▸ **DATA EXCERPT**
#####

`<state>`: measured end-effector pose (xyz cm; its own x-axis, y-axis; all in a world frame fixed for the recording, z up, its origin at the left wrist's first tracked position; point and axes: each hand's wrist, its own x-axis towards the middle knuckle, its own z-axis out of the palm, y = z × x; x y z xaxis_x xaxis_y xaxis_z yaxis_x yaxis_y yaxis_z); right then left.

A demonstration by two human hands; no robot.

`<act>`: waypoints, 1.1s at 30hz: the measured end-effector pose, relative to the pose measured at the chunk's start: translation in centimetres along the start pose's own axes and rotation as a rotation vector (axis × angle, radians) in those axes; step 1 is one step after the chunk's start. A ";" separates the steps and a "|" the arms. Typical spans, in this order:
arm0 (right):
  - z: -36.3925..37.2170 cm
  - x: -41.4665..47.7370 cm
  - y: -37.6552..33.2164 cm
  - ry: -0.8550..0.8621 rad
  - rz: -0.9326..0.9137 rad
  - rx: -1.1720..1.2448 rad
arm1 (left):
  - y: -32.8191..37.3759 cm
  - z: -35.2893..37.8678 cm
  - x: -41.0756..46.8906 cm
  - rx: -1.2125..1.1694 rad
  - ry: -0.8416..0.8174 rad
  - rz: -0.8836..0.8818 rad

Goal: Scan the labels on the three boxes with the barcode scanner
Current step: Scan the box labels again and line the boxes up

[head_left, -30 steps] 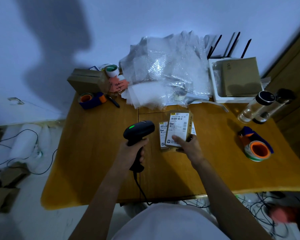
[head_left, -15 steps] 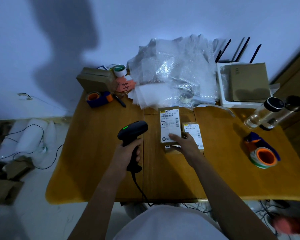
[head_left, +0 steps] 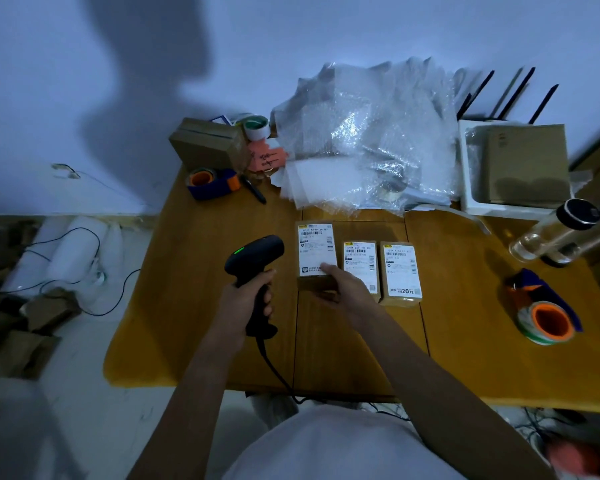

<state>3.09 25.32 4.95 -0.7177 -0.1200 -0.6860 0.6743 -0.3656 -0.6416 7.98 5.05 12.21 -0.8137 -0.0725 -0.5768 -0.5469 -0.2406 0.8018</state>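
Observation:
Three brown boxes with white shipping labels lie side by side on the wooden table: the left box, the middle box and the right box. My right hand rests on the near end of the left box, thumb on its label. My left hand grips the handle of the black barcode scanner, held upright just left of the boxes, a green light on its head. Its cable runs off the table's front edge.
Bubble wrap is piled at the back. A cardboard box, tape rolls and a tape dispenser sit back left. A white tray with cardboard, two bottles and another tape dispenser are at the right.
My right hand has laid the tilted box down flat at the left of the row; all three boxes now lie label-up. The scanner has stayed in my left hand.

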 end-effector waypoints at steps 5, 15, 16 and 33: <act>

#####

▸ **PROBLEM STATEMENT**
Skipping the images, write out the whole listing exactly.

▸ **EXERCISE ANSWER**
`<state>`: measured end-effector pose (xyz cm; its own x-axis, y-axis; all in a world frame fixed for the recording, z up, its origin at the left wrist's first tracked position; point and axes: each hand's wrist, its own x-axis towards the middle knuckle, its own z-axis out of the palm, y = z × x; x y z xaxis_x xaxis_y xaxis_z yaxis_x yaxis_y yaxis_z); right then left.

A demonstration by two human hands; no robot.

`<act>`: waypoints, 1.1s at 30hz: the measured end-effector pose, relative to the pose measured at the chunk's start: translation in centimetres along the start pose's own axes and rotation as a rotation vector (axis × angle, radians) in those axes; step 1 is one step after the chunk's start. A ";" separates the steps and a "|" the arms. Typical spans, in this order:
arm0 (right):
  - z: -36.3925..37.2170 cm
  - x: -41.4665..47.7370 cm
  - y: -37.6552..33.2164 cm
  - ry: -0.8550..0.8621 rad
  - rz: -0.9326..0.9137 rad
  - rx: -1.1720..1.2448 rad
arm1 (left):
  - y: -32.8191..37.3759 cm
  - z: -35.2893..37.8678 cm
  - x: -41.0756..46.8906 cm
  - rx: -1.2125..1.1694 rad
  - ry: -0.8416..0.8174 rad
  - rz: -0.8836..0.8818 rad

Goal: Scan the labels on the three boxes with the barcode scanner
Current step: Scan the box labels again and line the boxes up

[head_left, -30 steps] 
[head_left, -15 steps] 
[head_left, +0 steps] 

<state>3.09 25.32 4.95 -0.7177 -0.1200 -0.6860 0.6743 -0.3656 -0.6416 7.98 5.05 12.21 -0.8137 -0.0725 -0.5768 -0.5469 -0.2406 0.8018</state>
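Observation:
Three brown boxes with white shipping labels lie side by side on the wooden table: the left box, the middle box and the right box. My right hand rests on the near end of the left box, thumb on its label. My left hand grips the handle of the black barcode scanner, held upright just left of the boxes, a green light on its head. Its cable runs off the table's front edge.
Bubble wrap is piled at the back. A cardboard box, tape rolls and a tape dispenser sit back left. A white tray with cardboard, two bottles and another tape dispenser are at the right.
My right hand has laid the tilted box down flat at the left of the row; all three boxes now lie label-up. The scanner has stayed in my left hand.
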
 end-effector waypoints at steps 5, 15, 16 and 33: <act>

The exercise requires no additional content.